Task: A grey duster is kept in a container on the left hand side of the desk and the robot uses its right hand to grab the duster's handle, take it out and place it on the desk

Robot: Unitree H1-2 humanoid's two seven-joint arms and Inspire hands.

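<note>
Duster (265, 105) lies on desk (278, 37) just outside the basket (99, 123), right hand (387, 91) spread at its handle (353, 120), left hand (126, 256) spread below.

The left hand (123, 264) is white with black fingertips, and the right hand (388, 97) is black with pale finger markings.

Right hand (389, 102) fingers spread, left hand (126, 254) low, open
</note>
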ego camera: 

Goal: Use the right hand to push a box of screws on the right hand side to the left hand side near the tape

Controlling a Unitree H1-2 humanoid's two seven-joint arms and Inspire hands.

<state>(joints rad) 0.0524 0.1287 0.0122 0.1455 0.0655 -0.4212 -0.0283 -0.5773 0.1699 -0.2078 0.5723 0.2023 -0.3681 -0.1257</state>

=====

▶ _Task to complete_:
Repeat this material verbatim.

▶ _Your solution_:
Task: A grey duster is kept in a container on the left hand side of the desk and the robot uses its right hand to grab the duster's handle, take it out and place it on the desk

Robot: Unitree H1-2 humanoid's two seven-joint arms and Inspire hands.

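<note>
Duster (265, 105) lies on desk (278, 37) just outside the basket (99, 123), right hand (387, 91) spread at its handle (353, 120), left hand (126, 256) spread below.

The left hand (123, 264) is white with black fingertips, and the right hand (388, 97) is black with pale finger markings.

Right hand (389, 102) fingers spread, left hand (126, 254) low, open
</note>
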ego camera: 

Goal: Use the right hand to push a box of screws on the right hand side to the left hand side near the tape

Controlling a Unitree H1-2 humanoid's two seven-joint arms and Inspire hands.

<state>(joints rad) 0.0524 0.1287 0.0122 0.1455 0.0655 -0.4212 -0.0283 -0.5773 0.1699 -0.2078 0.5723 0.2023 -0.3681 -0.1257</state>

Nothing remains to be added to the response.